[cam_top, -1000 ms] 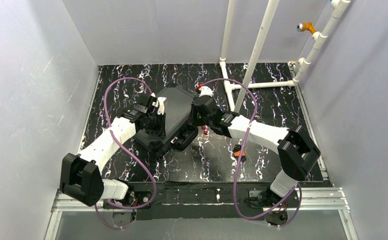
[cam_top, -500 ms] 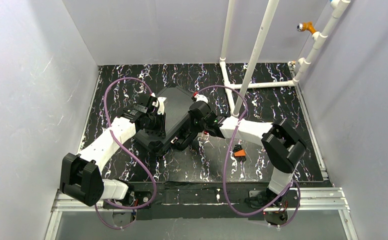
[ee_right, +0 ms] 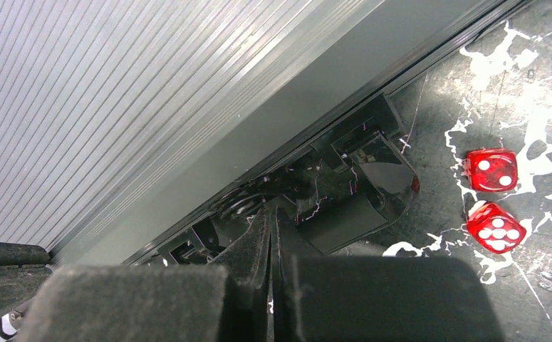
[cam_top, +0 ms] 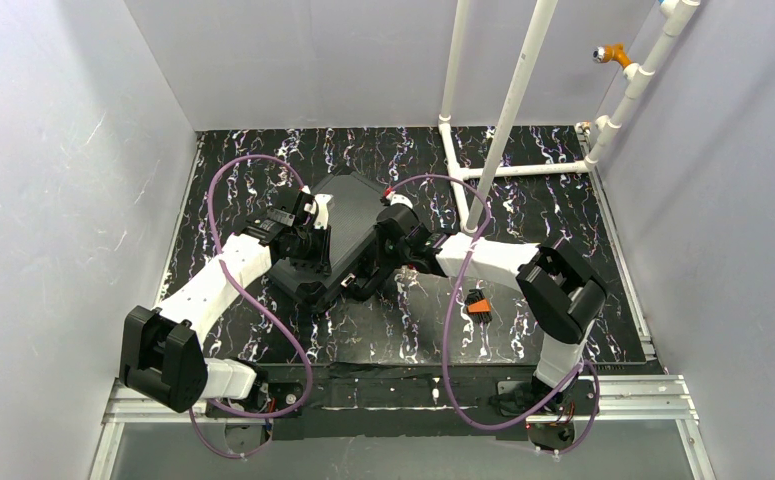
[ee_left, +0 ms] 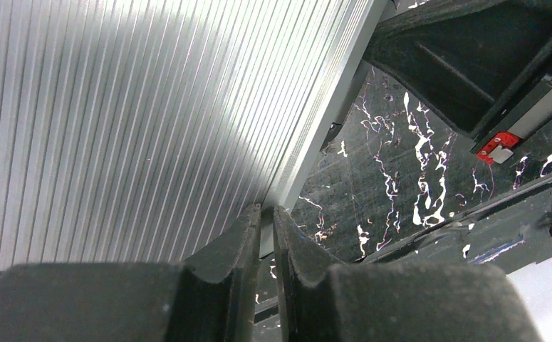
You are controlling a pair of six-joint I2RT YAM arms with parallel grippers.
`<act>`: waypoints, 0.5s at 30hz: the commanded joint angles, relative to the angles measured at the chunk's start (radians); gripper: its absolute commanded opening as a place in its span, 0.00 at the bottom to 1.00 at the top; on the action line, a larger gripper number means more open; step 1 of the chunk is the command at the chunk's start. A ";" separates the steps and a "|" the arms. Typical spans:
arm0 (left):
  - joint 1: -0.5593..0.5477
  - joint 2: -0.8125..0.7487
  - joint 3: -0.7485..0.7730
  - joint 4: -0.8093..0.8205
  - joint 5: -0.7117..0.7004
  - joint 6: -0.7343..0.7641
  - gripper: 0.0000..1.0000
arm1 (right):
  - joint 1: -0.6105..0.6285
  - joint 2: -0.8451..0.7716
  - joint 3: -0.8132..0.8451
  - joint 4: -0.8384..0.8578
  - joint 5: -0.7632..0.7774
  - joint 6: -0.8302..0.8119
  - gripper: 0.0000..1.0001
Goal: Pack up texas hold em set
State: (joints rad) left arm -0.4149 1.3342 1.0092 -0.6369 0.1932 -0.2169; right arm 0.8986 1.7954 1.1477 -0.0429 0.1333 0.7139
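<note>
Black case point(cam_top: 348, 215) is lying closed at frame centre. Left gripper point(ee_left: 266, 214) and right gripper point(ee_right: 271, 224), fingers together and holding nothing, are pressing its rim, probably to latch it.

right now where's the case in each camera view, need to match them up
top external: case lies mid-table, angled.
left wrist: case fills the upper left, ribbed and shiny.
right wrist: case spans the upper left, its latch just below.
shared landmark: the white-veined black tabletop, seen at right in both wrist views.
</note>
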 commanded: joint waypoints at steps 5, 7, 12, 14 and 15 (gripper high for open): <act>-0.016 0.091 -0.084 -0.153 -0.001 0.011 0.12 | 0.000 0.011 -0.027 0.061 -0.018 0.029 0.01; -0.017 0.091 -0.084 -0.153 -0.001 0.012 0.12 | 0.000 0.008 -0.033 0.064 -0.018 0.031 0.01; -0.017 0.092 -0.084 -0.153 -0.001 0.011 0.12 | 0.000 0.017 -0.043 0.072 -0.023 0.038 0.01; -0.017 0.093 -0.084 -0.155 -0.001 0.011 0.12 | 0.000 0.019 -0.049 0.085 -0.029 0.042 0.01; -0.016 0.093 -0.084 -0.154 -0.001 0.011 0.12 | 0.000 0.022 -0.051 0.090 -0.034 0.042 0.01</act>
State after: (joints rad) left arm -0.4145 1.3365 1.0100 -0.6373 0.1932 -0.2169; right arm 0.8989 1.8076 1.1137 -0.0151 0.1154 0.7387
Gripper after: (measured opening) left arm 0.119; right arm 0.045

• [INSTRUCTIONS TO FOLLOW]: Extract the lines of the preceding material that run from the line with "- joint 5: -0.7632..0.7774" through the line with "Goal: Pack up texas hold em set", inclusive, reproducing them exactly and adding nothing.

• [SOLUTION FOR THIS PROBLEM]:
  - joint 5: -0.7632..0.7774
  - joint 6: -0.8302..0.8119
  - gripper: 0.0000..1.0001
Goal: Pack up texas hold em set

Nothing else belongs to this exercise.